Geo Week News

October 19, 2021

Is flexibility the fix for the digital divide in construction?

An interview with Wyatt Jenkins, SVP of product at Procore to discuss how their philosophy of providing a flexible framework can help to solve some of construction’s most nagging problems.

After attending Groundbreak, the virtual user conference hosted by Procore, it is clear that the eventual digitalization of construction processes is top of mind for many AEC professionals. To accomplish the goals of sustainability, efficiency and even employee safety, it has become imperative that the construction industry move past its paper, clipboard and spreadsheet ways.

We caught up with Wyatt Jenkins, SVP of product at Procore to learn how they are approaching the digitalization of construction, and how new technologies are being leveraged to make the transition even easier.

According to Jenkins, Procore began its journey building tools for construction and built their comprehensive platform from there. This growth has allowed them to pursue the goal of being the single source of communications, records, and “truth” about building processes throughout the entire construction workflow.
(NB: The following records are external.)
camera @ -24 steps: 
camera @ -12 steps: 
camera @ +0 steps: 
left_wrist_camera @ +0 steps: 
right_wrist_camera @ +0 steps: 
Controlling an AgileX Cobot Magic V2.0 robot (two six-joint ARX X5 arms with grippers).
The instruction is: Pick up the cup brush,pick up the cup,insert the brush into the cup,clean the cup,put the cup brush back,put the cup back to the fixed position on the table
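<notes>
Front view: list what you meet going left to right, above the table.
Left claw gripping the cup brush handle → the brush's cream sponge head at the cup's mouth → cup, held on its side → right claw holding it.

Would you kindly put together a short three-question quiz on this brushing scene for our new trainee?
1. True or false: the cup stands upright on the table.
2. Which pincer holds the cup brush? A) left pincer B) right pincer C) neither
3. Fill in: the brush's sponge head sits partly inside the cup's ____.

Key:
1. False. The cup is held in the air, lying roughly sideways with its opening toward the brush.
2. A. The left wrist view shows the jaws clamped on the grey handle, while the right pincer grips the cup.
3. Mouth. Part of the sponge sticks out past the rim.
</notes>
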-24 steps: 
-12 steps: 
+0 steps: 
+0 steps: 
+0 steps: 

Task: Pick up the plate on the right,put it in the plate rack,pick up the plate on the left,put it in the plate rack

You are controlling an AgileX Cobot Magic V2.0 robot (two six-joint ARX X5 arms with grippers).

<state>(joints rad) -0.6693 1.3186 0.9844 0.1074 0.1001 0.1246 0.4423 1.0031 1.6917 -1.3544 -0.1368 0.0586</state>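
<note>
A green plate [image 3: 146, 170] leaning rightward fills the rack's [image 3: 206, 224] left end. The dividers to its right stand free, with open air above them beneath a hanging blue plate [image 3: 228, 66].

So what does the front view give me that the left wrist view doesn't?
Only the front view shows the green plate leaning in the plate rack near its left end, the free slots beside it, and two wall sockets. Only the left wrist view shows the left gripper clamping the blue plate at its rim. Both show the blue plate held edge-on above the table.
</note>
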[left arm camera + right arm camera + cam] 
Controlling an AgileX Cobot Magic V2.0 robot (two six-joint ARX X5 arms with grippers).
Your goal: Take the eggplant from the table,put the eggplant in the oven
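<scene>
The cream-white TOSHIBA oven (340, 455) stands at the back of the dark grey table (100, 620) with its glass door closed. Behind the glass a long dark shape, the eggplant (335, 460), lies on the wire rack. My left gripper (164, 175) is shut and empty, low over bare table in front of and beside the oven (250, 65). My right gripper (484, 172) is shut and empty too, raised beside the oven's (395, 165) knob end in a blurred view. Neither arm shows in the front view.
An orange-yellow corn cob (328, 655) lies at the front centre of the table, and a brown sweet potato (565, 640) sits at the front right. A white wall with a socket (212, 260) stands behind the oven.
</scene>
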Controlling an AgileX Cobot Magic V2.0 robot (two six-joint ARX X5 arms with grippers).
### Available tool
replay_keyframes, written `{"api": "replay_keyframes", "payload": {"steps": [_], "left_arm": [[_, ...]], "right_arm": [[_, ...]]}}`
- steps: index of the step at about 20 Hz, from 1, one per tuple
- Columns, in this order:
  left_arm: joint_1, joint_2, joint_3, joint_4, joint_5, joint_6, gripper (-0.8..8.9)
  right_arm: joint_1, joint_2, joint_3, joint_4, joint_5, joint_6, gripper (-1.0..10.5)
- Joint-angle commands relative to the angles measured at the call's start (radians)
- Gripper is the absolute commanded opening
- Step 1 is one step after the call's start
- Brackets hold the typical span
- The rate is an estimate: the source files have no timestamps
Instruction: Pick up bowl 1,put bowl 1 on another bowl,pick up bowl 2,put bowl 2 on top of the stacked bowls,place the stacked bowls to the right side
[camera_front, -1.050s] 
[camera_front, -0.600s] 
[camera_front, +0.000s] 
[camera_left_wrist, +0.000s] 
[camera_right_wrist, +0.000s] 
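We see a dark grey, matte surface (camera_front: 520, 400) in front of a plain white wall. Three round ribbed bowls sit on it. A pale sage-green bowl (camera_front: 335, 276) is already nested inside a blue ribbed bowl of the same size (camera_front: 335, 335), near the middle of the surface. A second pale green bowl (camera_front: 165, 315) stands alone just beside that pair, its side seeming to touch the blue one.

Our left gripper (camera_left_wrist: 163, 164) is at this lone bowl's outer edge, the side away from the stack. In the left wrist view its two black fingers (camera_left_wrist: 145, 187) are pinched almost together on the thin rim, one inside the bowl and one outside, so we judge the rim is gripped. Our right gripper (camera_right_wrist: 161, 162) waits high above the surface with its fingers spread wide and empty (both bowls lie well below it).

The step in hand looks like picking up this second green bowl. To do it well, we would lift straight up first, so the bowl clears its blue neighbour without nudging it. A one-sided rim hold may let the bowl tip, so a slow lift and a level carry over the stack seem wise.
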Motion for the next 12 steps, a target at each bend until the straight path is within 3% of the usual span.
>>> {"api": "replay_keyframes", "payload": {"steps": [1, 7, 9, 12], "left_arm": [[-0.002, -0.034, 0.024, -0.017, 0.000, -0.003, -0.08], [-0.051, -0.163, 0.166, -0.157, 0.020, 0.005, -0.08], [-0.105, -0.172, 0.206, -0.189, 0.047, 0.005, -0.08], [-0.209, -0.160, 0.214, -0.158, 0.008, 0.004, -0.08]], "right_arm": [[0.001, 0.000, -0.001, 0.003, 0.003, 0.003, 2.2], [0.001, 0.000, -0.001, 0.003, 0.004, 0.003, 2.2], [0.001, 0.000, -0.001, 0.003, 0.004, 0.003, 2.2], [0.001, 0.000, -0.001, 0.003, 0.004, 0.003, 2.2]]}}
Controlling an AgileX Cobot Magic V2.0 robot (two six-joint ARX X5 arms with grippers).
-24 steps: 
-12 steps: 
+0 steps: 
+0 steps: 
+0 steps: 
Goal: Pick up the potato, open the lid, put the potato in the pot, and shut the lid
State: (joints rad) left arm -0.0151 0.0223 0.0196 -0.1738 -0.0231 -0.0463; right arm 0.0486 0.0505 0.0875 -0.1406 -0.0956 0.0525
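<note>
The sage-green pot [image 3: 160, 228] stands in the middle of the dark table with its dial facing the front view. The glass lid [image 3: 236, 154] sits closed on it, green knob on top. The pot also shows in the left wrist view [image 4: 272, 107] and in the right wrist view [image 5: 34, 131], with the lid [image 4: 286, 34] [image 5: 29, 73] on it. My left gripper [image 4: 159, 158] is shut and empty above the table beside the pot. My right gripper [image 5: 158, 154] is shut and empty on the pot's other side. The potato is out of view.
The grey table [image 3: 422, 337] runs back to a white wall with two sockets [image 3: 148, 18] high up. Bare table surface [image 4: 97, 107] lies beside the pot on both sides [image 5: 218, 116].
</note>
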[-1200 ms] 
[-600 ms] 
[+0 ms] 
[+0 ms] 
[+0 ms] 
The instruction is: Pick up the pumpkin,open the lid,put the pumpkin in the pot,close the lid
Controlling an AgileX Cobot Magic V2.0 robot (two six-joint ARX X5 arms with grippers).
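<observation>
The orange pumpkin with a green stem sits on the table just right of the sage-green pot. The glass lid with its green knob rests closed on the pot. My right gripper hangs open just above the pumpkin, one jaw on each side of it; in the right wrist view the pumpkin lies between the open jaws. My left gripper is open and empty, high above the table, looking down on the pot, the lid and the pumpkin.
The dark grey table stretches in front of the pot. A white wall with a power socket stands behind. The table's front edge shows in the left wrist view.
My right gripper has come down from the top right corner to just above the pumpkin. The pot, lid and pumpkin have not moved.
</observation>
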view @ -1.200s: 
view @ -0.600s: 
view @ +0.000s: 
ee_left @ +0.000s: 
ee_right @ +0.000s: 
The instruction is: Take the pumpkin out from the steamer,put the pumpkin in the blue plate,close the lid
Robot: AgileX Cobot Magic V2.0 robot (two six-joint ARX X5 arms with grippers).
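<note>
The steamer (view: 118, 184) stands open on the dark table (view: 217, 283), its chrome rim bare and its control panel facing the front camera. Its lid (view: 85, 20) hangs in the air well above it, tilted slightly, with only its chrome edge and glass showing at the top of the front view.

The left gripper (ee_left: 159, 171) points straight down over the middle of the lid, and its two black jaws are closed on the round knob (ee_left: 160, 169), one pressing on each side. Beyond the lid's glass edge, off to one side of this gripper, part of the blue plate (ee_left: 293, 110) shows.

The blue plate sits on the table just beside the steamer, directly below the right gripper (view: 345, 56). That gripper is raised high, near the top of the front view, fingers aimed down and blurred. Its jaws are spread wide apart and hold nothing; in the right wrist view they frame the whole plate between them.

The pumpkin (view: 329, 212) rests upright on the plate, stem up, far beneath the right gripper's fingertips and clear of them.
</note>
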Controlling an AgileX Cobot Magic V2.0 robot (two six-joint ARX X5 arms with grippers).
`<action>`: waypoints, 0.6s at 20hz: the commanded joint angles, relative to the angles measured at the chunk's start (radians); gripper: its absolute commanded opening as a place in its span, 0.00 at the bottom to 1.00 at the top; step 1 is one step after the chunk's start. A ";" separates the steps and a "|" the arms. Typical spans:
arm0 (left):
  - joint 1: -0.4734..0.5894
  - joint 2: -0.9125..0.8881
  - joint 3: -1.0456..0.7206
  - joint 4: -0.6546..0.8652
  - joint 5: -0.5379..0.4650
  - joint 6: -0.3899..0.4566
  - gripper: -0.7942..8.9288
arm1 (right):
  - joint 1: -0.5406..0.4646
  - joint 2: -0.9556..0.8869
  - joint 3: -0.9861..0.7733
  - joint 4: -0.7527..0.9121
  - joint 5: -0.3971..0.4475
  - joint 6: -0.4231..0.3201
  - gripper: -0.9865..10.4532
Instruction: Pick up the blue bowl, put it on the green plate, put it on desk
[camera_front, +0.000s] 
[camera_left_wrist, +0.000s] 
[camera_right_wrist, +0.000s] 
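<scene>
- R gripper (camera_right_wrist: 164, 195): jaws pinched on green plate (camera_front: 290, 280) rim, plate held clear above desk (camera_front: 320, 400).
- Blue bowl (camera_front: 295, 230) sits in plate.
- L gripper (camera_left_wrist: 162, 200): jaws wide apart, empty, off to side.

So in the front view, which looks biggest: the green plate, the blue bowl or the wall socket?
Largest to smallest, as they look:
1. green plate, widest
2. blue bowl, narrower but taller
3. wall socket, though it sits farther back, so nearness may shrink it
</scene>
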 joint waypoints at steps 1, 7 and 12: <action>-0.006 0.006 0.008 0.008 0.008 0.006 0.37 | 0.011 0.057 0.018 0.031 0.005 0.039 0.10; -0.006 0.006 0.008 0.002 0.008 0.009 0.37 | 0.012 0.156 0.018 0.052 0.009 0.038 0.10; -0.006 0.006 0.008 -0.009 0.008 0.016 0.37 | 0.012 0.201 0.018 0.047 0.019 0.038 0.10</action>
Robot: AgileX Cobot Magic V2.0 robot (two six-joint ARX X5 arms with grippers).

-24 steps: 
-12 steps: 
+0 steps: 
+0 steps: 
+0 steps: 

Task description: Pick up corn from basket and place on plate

With more than 30 different tools within Procore, there are few tasks on a jobsite that are not covered by their offerings. 

Facilitating Custom Workflows 

Being comprehensive is no small undertaking, but there are still construction firms and professionals in the field that don’t think that that type of technology is necessary - especially given that they’ve been doing the job the same way for decades. But the hesitation in adopting a given software at its core may lay in how inherently different each job site or project can be from the previous project. For Jenkins, the answer to this is a guiding principle: flexibility.

“Most construction is custom. Every company we meet has their own business process. Just because it’s an RFI, it could be different from one company vs. another company. We have a whole division at Procore allied the Flexibility Divison, and they own things like our customization platform.” 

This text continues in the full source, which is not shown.